[Your task]: Your copy should repeat the data that follows exactly and contain no image.

[Data segment]:
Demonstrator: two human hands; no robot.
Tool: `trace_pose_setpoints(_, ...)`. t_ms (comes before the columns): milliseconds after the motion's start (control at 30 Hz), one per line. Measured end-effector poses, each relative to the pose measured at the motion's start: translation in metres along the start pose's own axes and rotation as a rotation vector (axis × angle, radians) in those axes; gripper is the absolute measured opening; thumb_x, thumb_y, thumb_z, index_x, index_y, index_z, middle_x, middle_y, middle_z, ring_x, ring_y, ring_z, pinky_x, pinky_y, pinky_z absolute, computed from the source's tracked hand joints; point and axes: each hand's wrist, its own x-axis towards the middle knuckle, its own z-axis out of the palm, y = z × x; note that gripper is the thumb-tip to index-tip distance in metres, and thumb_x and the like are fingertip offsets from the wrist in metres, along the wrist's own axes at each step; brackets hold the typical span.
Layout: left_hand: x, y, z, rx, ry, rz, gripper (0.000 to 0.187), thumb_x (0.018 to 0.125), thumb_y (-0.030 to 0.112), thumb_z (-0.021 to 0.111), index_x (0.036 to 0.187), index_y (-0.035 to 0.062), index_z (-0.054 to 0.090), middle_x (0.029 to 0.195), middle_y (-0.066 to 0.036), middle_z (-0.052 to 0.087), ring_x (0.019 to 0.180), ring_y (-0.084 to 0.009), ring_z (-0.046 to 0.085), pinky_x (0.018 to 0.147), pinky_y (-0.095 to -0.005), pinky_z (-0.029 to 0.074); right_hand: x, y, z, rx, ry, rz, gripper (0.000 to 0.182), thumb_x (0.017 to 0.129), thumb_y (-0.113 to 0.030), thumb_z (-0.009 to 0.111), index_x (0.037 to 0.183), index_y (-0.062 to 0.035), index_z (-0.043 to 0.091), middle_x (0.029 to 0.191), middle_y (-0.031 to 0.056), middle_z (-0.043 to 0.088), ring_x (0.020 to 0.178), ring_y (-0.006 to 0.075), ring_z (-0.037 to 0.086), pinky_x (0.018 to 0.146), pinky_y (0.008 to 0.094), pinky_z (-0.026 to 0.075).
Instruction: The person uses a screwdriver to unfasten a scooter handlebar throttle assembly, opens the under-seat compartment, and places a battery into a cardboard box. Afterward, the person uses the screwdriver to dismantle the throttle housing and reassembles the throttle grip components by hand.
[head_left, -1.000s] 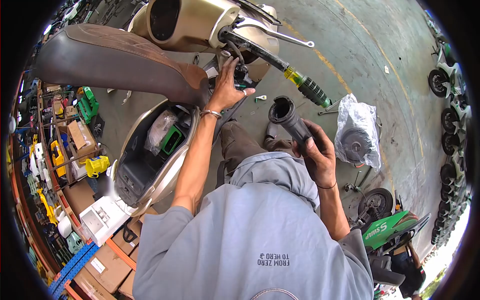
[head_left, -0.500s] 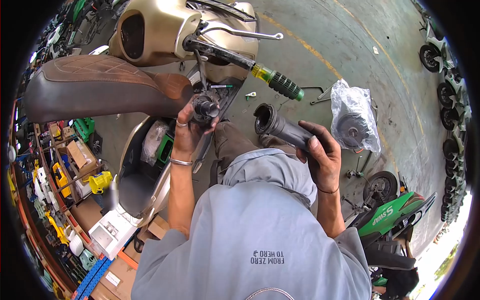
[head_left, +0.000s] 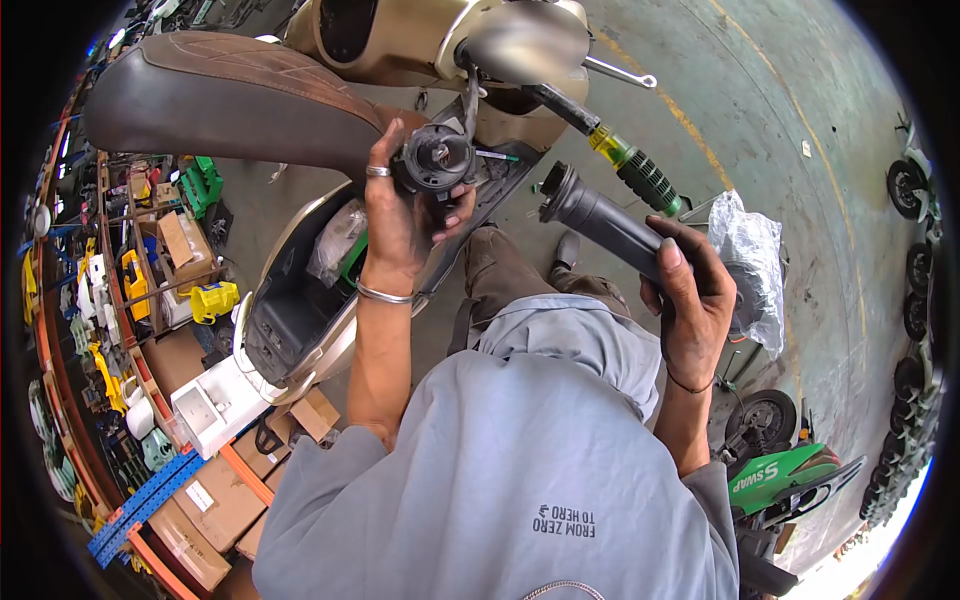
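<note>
In my left hand [head_left: 395,228] is a round black housing [head_left: 438,160], its open face turned up toward me and my fingers curled around its sides. A black cable or hose runs up from it toward the scooter. My right hand [head_left: 692,300] grips one end of a black throttle grip tube [head_left: 610,228], thumb on top. The tube's flanged end points toward the housing, and a gap separates the two. Beyond them, the scooter's dark handlebar [head_left: 562,106] ends in a green-and-black ribbed handle [head_left: 645,178].
A brown-and-black seat [head_left: 240,105] is at upper left, above the open scooter body [head_left: 290,310]. To the right, a plastic-wrapped part [head_left: 750,270] lies on the floor near a green SWAP panel [head_left: 780,475]. Shelves with yellow parts [head_left: 212,302] line the left.
My left hand has tilted the housing so its open face shows more. Both hands and the tube sit farther right in view, as the camera has shifted.
</note>
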Motion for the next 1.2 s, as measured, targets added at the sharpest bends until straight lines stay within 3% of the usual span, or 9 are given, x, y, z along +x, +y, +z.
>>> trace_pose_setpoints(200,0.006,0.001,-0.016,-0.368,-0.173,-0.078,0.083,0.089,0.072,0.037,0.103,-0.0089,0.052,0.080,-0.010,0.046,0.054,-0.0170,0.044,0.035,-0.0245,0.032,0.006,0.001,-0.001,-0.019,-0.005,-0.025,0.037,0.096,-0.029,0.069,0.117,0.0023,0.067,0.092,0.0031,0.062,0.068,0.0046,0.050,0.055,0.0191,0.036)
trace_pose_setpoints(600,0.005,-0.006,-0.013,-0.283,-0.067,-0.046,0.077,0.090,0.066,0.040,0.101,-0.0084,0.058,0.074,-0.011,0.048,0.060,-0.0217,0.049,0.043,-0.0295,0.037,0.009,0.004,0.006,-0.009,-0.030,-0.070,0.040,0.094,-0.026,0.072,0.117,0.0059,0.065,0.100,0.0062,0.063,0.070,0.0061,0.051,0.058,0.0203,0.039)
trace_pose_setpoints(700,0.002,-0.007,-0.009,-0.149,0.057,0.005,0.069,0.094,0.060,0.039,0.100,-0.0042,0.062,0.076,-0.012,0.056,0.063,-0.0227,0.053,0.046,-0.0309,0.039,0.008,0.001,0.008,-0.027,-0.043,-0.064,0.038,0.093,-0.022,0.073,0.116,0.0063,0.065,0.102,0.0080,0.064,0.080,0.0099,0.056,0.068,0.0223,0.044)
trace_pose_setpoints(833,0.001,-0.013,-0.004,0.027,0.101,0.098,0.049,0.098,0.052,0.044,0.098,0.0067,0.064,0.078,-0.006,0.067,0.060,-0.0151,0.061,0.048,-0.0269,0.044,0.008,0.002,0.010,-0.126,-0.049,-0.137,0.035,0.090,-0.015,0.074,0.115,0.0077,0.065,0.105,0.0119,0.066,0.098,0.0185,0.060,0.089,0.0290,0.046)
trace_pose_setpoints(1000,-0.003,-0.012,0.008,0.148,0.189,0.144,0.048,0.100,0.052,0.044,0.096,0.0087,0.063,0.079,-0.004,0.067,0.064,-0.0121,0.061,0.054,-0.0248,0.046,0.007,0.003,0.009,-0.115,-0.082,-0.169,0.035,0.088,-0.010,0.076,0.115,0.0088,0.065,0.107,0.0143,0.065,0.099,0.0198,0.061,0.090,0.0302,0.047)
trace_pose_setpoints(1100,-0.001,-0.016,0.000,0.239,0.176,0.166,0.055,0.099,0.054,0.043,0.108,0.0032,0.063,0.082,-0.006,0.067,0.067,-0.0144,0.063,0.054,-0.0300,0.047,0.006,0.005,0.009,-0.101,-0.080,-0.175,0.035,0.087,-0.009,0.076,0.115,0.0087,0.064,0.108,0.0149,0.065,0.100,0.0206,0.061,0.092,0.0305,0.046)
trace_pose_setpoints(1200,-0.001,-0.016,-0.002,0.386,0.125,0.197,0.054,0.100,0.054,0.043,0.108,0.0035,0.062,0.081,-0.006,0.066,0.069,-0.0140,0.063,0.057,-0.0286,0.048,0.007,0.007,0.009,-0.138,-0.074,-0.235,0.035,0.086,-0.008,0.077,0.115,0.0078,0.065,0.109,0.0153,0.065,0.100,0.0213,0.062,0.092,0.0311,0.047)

[Result for this task]:
Demonstrator: two human hands; no robot.
Tool: `trace_pose_setpoints(_, ...)`. t_ms (comes before the columns): milliseconds after the motion's start (control at 30 Hz), one per line. Measured end-effector poses, each relative to the pose measured at the motion's start: translation in metres along the start pose's own axes and rotation as a rotation vector (axis × angle, radians) in those axes; gripper is the absolute measured opening; thumb_x, thumb_y, thumb_z, index_x, index_y, index_z, middle_x, middle_y, middle_z, ring_x, ring_y, ring_z, pinky_x, pinky_y, pinky_z absolute, computed from the source's tracked hand joints; point and axes: each hand's wrist, its own x-axis towards the middle knuckle, its own z-axis out of the palm, y = z × x; note that gripper is the thumb-tip to index-tip distance in metres, and thumb_x and the like are fingertip offsets from the wrist in metres, along the wrist's own axes at each step; brackets hold the typical span.
Layout: left_hand: x, y, z, rx, ry, rz, gripper (0.000 to 0.187), thumb_x (0.018 to 0.125), thumb_y (-0.030 to 0.112), thumb_z (-0.021 to 0.111), index_x (0.036 to 0.187), index_y (-0.035 to 0.062), index_z (-0.054 to 0.090), middle_x (0.029 to 0.195), middle_y (-0.066 to 0.036), middle_z (-0.052 to 0.087), ring_x (0.019 to 0.180), ring_y (-0.084 to 0.009), ring_z (-0.046 to 0.085), pinky_x (0.018 to 0.147), pinky_y (-0.095 to -0.005), pinky_z (-0.029 to 0.074); right_hand: x, y, z, rx, ry, rz, gripper (0.000 to 0.182), thumb_x (0.017 to 0.129), thumb_y (-0.113 to 0.030), thumb_z (-0.009 to 0.111), index_x (0.037 to 0.183), index_y (-0.062 to 0.035), index_z (-0.043 to 0.091), middle_x (0.029 to 0.191), middle_y (-0.031 to 0.056), middle_z (-0.043 to 0.088), ring_x (0.020 to 0.178), ring_y (-0.006 to 0.075), ring_z (-0.037 to 0.086), pinky_x (0.018 to 0.146), pinky_y (0.008 to 0.094), pinky_z (-0.026 to 0.075).
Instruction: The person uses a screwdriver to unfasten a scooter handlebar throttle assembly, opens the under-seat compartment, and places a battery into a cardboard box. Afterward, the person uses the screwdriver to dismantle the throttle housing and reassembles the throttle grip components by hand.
[head_left, -1.000s] 
[head_left, -0.500s] 
[head_left, +0.000s] 
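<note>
In my left hand [head_left: 395,228] is a round black housing [head_left: 438,160], its open face turned up toward me and my fingers curled around its sides. A black cable or hose runs up from it toward the scooter. My right hand [head_left: 692,300] grips one end of a black throttle grip tube [head_left: 610,228], thumb on top. The tube's flanged end points toward the housing, and a gap separates the two. Beyond them, the scooter's dark handlebar [head_left: 562,106] ends in a green-and-black ribbed handle [head_left: 645,178].
A brown-and-black seat [head_left: 240,105] is at upper left, above the open scooter body [head_left: 290,310]. To the right, a plastic-wrapped part [head_left: 750,270] lies on the floor near a green SWAP panel [head_left: 780,475]. Shelves with yellow parts [head_left: 212,302] line the left.
My left hand has tilted the housing so its open face shows more. Both hands and the tube sit farther right in view, as the camera has shifted.
</note>
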Motion for the next 1.2 s, as measured, targets added at the sharpest bends until straight lines stay within 3% of the usual span, or 9 are given, x, y, z along +x, +y, +z.
>>> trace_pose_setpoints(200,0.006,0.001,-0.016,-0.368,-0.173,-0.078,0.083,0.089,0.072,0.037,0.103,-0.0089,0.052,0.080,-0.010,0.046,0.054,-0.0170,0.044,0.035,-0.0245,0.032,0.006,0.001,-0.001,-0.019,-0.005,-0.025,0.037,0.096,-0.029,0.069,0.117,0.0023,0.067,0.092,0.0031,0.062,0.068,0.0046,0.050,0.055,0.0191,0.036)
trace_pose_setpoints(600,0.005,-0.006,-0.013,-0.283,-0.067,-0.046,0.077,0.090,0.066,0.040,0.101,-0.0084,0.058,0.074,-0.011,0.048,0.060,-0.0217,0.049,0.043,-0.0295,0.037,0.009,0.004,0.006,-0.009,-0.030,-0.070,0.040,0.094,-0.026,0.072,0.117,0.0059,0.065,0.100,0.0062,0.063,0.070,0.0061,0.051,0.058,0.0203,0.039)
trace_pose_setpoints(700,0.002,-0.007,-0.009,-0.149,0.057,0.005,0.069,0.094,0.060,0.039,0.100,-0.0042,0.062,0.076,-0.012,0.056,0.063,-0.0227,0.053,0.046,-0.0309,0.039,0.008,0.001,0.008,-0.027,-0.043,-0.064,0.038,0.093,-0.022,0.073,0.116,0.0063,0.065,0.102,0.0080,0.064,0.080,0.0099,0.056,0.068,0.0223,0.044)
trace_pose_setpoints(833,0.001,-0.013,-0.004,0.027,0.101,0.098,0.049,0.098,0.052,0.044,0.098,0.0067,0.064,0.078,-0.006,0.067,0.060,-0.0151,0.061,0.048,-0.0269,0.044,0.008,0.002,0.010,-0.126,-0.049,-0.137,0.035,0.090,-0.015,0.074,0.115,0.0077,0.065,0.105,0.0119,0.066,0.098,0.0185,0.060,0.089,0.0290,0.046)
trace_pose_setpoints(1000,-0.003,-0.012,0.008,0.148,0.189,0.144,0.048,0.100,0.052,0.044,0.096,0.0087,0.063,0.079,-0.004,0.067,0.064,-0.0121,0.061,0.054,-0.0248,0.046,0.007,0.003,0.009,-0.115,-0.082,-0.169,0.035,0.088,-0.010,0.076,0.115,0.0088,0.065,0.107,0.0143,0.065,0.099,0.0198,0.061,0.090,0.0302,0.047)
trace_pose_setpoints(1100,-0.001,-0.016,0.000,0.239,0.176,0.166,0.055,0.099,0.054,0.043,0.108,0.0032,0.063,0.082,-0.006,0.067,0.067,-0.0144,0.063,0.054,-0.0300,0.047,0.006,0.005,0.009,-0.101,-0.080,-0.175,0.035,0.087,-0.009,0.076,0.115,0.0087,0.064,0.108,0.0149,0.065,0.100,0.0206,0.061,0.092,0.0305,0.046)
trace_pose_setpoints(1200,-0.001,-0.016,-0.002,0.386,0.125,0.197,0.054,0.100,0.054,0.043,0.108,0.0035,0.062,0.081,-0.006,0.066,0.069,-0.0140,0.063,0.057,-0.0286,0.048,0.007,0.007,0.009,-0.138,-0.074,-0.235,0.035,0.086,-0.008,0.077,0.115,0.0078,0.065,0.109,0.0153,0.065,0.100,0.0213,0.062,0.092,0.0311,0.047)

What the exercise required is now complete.